Standard networks fake understanding. They don't represent a spiral as a spiral, a hand as a hand, or (Jones implies) language as... whatever language actually is.

His solution: The Continuous Thought Machine, a new architecture that just earned a spotlight at NeurIPS 2025. Built with researcher Luke Darlow, it has three key innovations:

• Sequential internal thinking: Instead of processing everything in one shot, it reasons step-by-step through problems
• Smarter neurons: Each neuron is a tiny model that uses its own history, not just a simple on/off switch
• Synchronization as representation: The model measures how neurons fire together over time—like brainwaves

The results are wild. When trained on maze-solving, the CTM actually backtracks when it makes wrong turns. When it doesn't have enough time to solve a maze, it learns a leapfrogging algorithm to approximate solutions.
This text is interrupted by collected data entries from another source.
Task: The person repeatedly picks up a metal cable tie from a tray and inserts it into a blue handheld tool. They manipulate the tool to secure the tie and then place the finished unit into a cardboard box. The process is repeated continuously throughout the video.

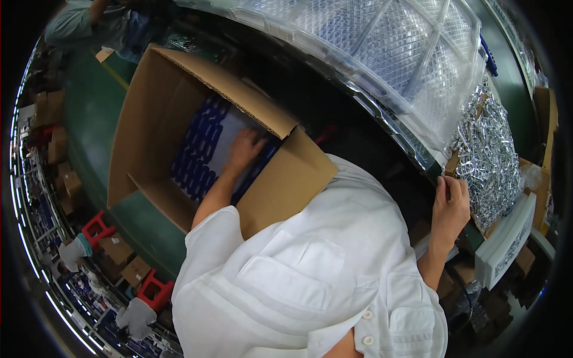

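Note:
My left hand (243, 149) reaches down into a large open cardboard box (146, 107) at the left. Its fingers are spread over a pale flat surface, next to rows of small blue packs (203, 146) inside the box. What lies under the palm is hidden. At the right, my right hand (452, 206) is at the table edge, thumb and fingers pinched together. Whatever it grips, if anything, is too small to name. Beside it lies a heap of shiny silver metal parts (489, 155).
Clear plastic trays (388, 48) cover the bench ahead. A white box-shaped object (506, 241) stands below the metal heap. Red stools (156, 290), cartons (136, 271) and seated people line the green floor (89, 137) at left. Another person (89, 27) is at the far left.

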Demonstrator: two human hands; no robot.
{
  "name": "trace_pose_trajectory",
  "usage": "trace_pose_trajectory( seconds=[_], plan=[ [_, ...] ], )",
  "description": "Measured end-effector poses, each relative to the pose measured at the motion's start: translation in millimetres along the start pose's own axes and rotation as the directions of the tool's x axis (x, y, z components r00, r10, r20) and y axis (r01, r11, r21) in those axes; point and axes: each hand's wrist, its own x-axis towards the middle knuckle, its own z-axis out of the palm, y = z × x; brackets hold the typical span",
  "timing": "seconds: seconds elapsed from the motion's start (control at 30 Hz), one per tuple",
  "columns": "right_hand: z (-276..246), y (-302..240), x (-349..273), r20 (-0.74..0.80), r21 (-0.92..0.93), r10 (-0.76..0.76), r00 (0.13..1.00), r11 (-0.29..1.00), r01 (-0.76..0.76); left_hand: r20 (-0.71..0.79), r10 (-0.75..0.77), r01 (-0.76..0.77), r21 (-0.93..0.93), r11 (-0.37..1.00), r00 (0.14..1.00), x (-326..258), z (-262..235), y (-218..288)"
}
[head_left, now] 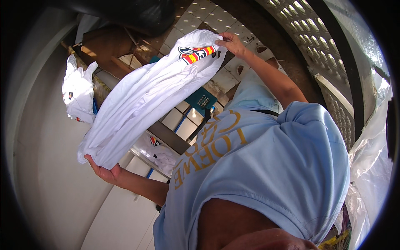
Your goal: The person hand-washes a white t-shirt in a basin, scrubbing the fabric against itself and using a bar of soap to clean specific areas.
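I hold a white T-shirt [146, 100] stretched out between both hands; it carries a red, yellow and dark blue print near its upper end. My left hand [103, 171] grips the bunched lower end from underneath, at the lower left. My right hand [230, 41] pinches the upper end beside the print, at the top centre. The cloth hangs loosely creased between them, above a tiled floor [208, 18]. My own light blue shirt fills the lower right of the view.
Another white garment [77, 93] with a small print lies at the left on a wooden frame. A further white printed piece [160, 152] lies below the held shirt. A teal box [202, 100] sits on the floor. A latticed wall [312, 33] and clear plastic sheeting [368, 166] stand at the right.
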Motion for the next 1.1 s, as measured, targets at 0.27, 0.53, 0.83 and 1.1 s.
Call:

And it's nearly perfectly calibrated out of the box—something that usually requires post-hoc fixes.

Jones also dropped a challenge: Sudoku Bench, using handcrafted variant Sudokus from YouTube channel Cracking the Cryptic. Current AI models max out around 15% accuracy. Humans solve them routinely.

The uncomfortable implication: We've been so dazzled by scale that we forgot to ask if the architecture is right. Watch the full interview here.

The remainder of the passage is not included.